Which lines below fall between the one containing "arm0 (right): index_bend" and the one containing "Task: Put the"? Repeat them exactly, counting both of those lines, and add nothing else.
Supplied records START
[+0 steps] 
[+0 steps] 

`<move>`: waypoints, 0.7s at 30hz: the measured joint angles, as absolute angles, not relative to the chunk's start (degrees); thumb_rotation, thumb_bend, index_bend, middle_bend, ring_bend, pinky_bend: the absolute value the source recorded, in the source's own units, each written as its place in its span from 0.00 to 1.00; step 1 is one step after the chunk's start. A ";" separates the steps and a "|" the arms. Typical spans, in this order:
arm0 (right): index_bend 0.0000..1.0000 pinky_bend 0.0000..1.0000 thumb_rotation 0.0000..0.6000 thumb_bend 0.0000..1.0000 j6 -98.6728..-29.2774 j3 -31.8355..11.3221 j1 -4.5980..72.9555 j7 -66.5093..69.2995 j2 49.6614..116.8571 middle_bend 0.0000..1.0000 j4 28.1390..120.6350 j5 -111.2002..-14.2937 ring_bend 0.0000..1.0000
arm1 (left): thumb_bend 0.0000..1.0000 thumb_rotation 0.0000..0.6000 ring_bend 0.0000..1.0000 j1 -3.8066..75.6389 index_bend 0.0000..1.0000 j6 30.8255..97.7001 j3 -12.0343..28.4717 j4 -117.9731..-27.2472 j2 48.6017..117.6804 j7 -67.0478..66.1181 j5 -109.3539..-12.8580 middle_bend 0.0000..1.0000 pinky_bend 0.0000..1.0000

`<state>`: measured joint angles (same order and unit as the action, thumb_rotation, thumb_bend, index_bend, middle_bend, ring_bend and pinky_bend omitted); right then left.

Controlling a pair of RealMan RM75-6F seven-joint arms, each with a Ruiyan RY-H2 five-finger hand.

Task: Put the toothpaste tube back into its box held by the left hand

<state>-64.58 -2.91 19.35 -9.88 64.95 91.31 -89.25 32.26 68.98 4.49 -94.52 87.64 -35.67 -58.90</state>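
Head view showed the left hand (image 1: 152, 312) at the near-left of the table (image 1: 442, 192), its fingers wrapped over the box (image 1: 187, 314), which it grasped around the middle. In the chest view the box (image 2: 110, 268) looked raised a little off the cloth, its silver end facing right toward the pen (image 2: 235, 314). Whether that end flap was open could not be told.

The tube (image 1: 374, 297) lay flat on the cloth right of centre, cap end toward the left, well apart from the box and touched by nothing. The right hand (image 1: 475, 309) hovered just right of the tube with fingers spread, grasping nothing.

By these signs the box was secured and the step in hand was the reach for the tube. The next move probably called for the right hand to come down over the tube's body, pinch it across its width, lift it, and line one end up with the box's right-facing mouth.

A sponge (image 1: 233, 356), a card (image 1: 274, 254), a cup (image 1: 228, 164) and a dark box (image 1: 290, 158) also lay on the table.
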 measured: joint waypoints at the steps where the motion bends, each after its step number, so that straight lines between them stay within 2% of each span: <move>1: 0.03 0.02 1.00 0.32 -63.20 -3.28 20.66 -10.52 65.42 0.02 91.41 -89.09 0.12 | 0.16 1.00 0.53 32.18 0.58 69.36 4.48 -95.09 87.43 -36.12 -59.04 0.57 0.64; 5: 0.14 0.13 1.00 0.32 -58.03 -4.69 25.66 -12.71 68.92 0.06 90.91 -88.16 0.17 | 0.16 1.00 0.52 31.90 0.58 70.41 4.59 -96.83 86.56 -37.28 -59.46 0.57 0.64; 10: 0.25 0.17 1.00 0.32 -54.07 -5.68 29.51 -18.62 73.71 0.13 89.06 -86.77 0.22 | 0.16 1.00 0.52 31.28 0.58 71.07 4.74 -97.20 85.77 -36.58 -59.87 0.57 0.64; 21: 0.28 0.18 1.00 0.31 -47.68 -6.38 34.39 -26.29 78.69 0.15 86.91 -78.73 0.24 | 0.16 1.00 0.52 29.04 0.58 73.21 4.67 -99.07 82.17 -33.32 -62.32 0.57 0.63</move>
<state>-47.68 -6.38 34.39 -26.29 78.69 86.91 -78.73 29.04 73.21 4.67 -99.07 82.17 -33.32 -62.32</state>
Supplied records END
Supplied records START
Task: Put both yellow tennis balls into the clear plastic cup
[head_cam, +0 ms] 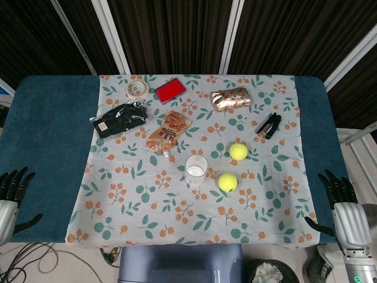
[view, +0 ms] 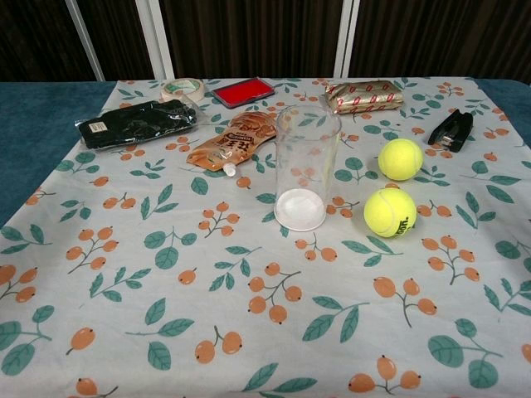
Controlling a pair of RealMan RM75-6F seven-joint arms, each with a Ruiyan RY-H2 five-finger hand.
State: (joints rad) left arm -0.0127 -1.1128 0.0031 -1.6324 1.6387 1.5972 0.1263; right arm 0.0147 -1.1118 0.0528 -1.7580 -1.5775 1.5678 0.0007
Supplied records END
Answer to this exercise —
arm0 (right): index_bend 0.0000..1.0000 pinky_bend 0.0000..1.0000 thumb_rotation 0.0000..0.6000 thumb_bend 0.0000..1.0000 j6 -98.6728..-29.2774 j3 -31.8355..11.3221 j1 -4.5980..72.9555 j7 -66.5093..69.2995 j2 49.6614..116.8571 middle_bend 0.0000..1.0000 j4 28.1390..120.6350 j5 -111.2002..-14.2937 ring_bend 0.0000..1.0000
arm1 (left): thumb_bend 0.0000..1.0000 thumb_rotation 0.0000..0.6000 ring_bend 0.0000..1.0000 j1 -3.8066..75.6389 index_bend 0.0000..1.0000 j6 30.8255..97.7001 j3 -12.0343..28.4717 j4 -117.9731..-27.2472 j2 48.6017..117.6804 j7 -67.0478..66.1181 j5 -109.3539..-12.8580 middle_bend 0.0000..1.0000 pinky_bend 0.0000..1.0000

`<state>`: measured joint angles (same order and unit as the action, thumb_rotation, thumb_bend, index_bend, middle_bend, ring_bend and pinky_bend omitted); right then left.

Controlling a pair of RealMan RM75-6F seven-joint arms, each with a Ruiyan RY-H2 five-finger hand.

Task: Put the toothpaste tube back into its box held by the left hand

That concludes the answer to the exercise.